Intervention de David Azéma

Réunion du jeudi 8 février 2018 à 11h00
Commission d'enquête chargée d'examiner les décisions de l'État en matière de politique industrielle, au regard des fusions d'entreprises intervenues récemment, notamment dans les cas d'alstom, d'alcatel et de stx, ainsi que les moyens susceptibles de protéger nos fleurons industriels nationaux dans un contexte commercial mondialisé

David Azéma, ancien directeur général de l'Agence des participations de l'État :

Oui, mais la décision de refus doit être motivée au regard d'un certain nombre de principes. Jusque-là, n'étaient concernées que les activités liées aux jeux d'argent, à la sécurité et à la défense nationale. Le décret de 2014 a élargi le champ aux domaines de la santé, de l'énergie, des transports et des télécommunications.

Je ne sais pas si nous aurions pu nous passer de ce décret, mais j'ai constaté que sa publication avait changé l'état d'esprit des parties dans la négociation. Peut-être était-ce juridiquement un bluff, mais lorsque l'on se trouve dans un rapport de forces, il faut jouer avec le maximum de munitions. Et en l'occurrence, cela a véritablement changé la donne.

Ce n'était pas une alliance entre égaux, dans la mesure où il s'agissait de l'acquisition de l'activité Énergie d'Alstom par General Electric. Nous avons tenté de rétablir un certain équilibre dans la transaction. Nous avons cherché une alternative pour sortir du piège « GE ou rien ». Je pense que tous les ministres impliqués dans cette discussion ont eu à se poser la question de ce que seraient les conséquences d'un rejet de l'opération, sans alternative.

La question n'était pas de choisir entre trois options : General Electric, Siemens-Mitsubishi, ou ne rien faire, mais de savoir si l'on pouvait « tirer la prise », si je puis dire, et si Alstom Énergie ne sortirait pas très affaiblie de cette opération. On ne peut jamais savoir, mais les acteurs publics ont dû se dire qu'ils avaient entre les mains un instrument de pression qui s'apparentait à une forme de dissuasion nucléaire : que se passerait-il pour Alstom si on en faisait l'usage ?

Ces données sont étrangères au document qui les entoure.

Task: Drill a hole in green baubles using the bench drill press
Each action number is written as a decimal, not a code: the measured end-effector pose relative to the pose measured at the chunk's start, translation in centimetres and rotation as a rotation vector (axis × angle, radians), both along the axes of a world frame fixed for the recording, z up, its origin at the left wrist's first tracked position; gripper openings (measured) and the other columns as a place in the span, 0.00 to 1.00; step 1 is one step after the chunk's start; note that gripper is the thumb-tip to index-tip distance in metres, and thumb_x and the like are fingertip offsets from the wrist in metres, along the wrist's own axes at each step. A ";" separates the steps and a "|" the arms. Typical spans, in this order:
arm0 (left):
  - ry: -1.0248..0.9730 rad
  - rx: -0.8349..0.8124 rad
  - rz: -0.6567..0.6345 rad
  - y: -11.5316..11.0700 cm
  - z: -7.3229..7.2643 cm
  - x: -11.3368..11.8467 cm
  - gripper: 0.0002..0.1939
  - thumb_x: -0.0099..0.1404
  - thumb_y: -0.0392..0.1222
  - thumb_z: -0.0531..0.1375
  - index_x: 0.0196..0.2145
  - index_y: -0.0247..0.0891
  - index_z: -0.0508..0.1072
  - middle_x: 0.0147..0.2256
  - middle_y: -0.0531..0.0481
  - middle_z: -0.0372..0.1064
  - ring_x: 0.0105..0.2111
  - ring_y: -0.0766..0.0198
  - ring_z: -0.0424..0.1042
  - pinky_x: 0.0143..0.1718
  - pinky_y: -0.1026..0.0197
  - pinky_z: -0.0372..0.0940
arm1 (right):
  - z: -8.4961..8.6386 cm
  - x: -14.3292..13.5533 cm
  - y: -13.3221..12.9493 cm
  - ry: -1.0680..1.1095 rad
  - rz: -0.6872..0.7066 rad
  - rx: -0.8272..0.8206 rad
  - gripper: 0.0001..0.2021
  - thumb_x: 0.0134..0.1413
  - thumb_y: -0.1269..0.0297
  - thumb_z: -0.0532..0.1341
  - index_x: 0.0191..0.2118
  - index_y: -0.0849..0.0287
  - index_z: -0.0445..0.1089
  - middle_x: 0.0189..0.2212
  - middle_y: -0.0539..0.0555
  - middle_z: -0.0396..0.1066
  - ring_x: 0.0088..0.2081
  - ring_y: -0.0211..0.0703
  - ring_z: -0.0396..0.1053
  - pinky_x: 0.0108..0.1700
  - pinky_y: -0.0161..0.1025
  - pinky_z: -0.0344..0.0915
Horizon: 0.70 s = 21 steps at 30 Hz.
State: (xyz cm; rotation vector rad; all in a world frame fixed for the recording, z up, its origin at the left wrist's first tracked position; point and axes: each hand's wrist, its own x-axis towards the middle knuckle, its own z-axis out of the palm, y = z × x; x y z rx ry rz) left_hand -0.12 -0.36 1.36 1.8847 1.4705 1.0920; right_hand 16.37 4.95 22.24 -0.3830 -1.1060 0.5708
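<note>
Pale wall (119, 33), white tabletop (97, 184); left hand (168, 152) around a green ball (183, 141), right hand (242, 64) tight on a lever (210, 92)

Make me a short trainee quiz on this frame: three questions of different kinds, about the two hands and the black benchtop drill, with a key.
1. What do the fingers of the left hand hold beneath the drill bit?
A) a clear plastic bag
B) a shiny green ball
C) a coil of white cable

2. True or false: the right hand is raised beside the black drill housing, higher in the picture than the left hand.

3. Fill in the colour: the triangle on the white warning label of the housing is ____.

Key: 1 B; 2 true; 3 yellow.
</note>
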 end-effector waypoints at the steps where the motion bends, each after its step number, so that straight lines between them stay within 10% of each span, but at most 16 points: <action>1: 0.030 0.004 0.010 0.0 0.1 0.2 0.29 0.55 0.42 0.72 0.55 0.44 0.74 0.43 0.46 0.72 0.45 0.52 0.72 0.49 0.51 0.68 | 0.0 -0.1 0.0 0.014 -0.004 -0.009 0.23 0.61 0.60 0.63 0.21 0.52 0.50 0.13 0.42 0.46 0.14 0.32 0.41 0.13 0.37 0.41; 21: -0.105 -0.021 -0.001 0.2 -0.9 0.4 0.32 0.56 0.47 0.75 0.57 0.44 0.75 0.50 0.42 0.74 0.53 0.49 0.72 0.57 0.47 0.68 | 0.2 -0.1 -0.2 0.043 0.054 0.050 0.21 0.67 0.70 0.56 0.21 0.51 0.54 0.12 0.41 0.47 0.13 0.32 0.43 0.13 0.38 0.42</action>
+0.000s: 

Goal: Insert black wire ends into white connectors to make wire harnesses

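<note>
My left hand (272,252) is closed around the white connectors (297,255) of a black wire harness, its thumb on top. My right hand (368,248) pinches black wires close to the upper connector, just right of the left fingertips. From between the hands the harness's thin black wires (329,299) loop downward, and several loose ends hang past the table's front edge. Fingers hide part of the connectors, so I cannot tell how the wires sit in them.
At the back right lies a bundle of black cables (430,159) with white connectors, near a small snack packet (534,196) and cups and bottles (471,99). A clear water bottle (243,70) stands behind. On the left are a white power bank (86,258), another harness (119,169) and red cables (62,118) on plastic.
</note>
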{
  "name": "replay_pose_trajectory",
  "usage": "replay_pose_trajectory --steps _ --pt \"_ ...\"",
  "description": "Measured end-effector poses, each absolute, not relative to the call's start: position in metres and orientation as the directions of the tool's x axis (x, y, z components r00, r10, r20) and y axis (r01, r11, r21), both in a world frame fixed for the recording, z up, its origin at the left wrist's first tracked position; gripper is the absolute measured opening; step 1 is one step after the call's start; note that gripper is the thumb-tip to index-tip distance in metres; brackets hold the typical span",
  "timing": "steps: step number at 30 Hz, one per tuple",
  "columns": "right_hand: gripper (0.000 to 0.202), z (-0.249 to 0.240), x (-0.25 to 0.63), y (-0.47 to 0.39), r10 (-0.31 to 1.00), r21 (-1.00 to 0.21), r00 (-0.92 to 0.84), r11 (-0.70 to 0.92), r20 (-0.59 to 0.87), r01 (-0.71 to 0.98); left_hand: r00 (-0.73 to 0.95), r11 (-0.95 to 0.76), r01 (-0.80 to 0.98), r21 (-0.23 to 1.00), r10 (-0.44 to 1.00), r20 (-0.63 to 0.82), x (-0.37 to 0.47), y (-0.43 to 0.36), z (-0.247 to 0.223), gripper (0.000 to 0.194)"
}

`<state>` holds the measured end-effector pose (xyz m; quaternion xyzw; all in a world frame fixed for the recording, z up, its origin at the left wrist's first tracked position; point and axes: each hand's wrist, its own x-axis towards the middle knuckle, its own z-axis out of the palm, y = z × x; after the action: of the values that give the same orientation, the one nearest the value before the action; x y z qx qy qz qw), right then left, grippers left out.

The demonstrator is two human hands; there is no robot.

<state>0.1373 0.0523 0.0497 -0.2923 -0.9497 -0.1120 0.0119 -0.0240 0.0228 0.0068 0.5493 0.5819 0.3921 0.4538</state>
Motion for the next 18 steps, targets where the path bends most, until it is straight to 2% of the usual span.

D'où la recherche d'une solution alternative. Nous avons passé de longues heures à discuter avec Siemens et Mitsubishi. Pourquoi Mitsubishi, alors que, de l'autre côté, il n'y avait que General Electric ? Je crois me souvenir qu'il existait un problème d'antitrust aigu entre Siemens et Alstom Énergie, et que seule l'intervention d'un tiers prenant la partie potentiellement concernée par la législation antitrust, rendait possible cette solution.

Cette solution alternative a parfois été schématisée de la façon suivante : on accepte que l'activité « Énergie » passe sous contrôle étranger ; en contrepartie, on construit un Airbus du transport ferroviaire grâce à l'apport, par Siemens, de ses activités rolling stock et signalisation. Ce dont je me souviens, c'est que nous ne sommes jamais allés jusqu'à obtenir le contrôle d'Alstom sur l'activité « Signalisation » de Siemens.

Nous avions un accord de Siemens pour la partie rolling stock. Mais pour la partie « Signalisation » – l'activité la plus valorisée et la plus importante d'un point de vue stratégique –, Siemens n'était pas prêt à faire les concessions qui auraient permis de convaincre le conseil d'Alstom que cette opération tenait la route face à l'opération « irrésistible » avec General Electric, quand bien même le Gouvernement pouvait bloquer les choses.

Je dois le reconnaître, nous n'avons pas réussi à construire cette solution alternative, malgré tout le temps et l'énergie considérable que nous y avons consacrés.